> _TASK TO COMPLETE_:
Single out the lines of the material that contain "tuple" and copy them.

> _DATA FOR THIS EXERCISE_:
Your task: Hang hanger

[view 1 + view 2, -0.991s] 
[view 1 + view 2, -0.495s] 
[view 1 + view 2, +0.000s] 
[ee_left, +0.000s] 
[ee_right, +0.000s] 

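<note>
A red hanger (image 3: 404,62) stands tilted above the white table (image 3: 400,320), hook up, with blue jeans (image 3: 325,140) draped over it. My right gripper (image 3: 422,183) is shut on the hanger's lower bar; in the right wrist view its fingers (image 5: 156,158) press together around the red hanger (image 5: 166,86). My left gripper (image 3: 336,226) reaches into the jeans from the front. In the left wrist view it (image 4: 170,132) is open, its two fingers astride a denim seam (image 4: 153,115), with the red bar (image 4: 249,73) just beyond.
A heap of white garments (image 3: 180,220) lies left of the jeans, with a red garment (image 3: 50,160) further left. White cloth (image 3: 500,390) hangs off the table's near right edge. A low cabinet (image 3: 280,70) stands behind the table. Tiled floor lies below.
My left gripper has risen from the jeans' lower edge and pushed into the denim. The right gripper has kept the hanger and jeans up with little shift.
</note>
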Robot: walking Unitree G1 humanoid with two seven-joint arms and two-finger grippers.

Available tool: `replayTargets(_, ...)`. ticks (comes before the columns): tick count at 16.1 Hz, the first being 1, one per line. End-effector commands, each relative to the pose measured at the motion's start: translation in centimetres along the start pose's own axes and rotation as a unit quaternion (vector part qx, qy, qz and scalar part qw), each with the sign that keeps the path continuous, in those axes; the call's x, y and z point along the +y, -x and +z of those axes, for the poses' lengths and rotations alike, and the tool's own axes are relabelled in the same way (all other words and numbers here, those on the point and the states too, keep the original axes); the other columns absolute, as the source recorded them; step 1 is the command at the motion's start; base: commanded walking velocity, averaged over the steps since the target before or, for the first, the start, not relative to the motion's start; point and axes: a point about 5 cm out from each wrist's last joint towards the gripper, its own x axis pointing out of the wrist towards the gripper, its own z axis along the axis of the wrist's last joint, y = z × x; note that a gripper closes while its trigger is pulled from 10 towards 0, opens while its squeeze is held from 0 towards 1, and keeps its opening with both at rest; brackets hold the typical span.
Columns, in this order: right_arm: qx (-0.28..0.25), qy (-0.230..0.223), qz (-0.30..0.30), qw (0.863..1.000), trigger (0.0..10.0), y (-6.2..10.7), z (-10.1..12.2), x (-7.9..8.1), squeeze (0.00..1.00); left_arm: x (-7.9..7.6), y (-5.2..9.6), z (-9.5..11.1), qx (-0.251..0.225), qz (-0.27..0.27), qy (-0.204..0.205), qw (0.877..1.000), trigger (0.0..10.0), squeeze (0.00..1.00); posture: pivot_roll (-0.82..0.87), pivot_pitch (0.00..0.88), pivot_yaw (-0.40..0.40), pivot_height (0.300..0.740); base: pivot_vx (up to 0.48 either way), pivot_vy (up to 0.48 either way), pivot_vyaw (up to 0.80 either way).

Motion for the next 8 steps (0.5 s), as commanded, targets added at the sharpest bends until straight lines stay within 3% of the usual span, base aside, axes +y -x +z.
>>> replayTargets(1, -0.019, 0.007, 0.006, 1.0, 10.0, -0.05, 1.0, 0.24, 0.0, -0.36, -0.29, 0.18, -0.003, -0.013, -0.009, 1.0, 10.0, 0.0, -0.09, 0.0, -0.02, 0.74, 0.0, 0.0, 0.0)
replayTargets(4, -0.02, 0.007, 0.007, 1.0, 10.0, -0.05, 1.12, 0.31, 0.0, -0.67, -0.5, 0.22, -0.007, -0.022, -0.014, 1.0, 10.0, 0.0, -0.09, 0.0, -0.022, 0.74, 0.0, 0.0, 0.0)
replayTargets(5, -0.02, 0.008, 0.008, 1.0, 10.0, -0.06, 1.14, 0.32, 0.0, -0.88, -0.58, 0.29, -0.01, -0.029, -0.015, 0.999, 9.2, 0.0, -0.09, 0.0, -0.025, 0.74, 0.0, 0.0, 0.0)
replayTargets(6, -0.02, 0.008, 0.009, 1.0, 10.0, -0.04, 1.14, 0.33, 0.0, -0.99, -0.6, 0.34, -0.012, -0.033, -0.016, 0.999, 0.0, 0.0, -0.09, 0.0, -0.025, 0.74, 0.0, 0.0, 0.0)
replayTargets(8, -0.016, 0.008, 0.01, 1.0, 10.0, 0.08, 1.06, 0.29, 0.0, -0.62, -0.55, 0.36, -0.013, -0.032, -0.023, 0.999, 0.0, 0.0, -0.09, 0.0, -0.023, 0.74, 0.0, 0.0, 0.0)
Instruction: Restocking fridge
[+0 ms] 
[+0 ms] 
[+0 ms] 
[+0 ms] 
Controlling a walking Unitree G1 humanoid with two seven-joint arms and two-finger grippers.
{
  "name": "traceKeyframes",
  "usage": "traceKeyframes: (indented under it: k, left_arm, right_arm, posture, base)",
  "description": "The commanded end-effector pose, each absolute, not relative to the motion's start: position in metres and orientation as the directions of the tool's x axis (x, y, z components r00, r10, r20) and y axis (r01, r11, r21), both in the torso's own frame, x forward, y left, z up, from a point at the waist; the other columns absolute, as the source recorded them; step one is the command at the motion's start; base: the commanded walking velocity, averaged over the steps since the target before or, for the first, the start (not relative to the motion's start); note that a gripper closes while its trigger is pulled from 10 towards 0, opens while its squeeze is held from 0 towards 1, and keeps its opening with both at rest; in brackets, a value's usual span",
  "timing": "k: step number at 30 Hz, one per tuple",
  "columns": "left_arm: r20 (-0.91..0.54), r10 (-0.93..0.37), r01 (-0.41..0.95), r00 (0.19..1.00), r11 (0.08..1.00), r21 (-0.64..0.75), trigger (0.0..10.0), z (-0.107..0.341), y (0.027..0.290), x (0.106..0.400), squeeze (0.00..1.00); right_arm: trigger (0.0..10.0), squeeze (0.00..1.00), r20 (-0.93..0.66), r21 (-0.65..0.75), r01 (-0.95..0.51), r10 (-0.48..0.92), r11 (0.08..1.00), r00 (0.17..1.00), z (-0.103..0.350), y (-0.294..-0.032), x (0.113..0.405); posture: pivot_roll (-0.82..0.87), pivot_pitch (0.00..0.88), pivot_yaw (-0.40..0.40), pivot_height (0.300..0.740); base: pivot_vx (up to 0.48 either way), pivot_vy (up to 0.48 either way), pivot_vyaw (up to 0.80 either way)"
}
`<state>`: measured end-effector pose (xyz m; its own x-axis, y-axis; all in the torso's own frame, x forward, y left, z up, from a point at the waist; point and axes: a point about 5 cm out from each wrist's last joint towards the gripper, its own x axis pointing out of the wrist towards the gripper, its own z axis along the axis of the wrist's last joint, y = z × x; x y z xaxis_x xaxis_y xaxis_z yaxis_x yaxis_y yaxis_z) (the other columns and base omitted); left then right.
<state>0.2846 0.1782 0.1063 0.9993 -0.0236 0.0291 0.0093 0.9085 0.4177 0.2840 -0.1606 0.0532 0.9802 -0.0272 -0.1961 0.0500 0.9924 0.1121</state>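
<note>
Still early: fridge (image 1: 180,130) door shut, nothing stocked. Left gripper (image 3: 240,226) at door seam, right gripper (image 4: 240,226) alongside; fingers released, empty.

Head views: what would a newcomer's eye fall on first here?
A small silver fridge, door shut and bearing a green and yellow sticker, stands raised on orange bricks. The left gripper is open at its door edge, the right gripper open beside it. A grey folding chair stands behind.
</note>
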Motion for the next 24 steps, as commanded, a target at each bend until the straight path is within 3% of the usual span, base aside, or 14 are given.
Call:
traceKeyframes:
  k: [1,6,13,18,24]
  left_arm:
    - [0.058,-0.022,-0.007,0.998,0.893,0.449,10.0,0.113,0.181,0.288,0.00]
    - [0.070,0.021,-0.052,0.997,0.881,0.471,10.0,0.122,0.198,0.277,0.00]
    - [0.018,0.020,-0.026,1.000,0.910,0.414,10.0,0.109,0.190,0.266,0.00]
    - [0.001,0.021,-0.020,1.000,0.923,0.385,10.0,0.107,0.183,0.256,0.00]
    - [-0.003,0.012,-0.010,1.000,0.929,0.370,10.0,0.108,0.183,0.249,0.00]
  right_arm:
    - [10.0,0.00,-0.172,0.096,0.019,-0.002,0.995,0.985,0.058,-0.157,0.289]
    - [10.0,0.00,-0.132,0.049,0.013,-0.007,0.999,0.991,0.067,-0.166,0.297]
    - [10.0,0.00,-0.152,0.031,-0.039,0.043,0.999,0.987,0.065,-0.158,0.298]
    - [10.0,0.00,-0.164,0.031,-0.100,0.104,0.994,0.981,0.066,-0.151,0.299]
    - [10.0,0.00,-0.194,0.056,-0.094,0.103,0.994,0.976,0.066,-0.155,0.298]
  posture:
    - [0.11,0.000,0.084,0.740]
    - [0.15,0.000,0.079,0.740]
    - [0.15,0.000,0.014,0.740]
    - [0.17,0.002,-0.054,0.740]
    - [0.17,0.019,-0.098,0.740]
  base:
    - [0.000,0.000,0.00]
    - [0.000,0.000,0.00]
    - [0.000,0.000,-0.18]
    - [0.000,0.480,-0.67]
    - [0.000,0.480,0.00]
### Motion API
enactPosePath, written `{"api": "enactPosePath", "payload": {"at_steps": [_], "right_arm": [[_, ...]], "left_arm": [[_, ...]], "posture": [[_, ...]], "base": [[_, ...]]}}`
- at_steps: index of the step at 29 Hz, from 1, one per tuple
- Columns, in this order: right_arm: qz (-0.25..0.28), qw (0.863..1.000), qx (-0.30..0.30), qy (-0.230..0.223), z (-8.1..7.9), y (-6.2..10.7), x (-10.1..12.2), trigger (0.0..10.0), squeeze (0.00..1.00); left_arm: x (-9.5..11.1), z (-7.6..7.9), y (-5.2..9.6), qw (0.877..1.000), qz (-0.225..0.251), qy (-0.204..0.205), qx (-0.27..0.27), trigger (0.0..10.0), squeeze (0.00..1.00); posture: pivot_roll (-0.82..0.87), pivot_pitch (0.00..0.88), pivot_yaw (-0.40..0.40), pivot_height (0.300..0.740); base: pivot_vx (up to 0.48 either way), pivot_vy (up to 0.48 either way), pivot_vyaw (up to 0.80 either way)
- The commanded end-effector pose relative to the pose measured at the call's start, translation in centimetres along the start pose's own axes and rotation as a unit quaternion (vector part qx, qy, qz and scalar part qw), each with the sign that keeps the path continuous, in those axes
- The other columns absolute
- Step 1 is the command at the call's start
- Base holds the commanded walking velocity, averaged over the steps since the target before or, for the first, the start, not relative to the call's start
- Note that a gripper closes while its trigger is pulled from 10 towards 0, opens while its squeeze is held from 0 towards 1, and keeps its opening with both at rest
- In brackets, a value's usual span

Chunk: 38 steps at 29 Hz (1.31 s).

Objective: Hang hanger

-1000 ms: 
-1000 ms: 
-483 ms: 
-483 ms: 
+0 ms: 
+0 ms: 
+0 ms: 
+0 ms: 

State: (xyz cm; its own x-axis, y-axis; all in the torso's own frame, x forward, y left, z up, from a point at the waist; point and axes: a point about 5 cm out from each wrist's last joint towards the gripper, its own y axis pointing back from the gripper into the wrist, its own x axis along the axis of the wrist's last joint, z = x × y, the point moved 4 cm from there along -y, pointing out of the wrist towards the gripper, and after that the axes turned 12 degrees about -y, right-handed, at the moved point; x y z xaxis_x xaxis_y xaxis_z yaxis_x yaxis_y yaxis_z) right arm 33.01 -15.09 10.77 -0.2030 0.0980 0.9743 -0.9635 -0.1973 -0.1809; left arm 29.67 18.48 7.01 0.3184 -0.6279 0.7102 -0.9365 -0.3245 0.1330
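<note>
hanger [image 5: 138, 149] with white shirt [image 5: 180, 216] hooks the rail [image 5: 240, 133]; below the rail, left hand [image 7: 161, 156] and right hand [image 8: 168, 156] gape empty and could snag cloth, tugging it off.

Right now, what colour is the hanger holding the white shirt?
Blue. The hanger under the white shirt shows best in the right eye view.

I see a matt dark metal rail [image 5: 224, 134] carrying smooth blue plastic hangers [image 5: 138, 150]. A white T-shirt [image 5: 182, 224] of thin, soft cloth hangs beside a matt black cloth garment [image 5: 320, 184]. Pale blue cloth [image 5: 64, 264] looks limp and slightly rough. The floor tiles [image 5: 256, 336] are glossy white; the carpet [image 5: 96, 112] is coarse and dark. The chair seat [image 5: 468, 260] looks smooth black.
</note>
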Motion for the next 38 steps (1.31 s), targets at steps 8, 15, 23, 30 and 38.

> _EXERCISE ANSWER_:
  "timing": "k: step number at 30 Hz, one per tuple",
- at_steps: index of the step at 29 Hz, from 1, one per tuple

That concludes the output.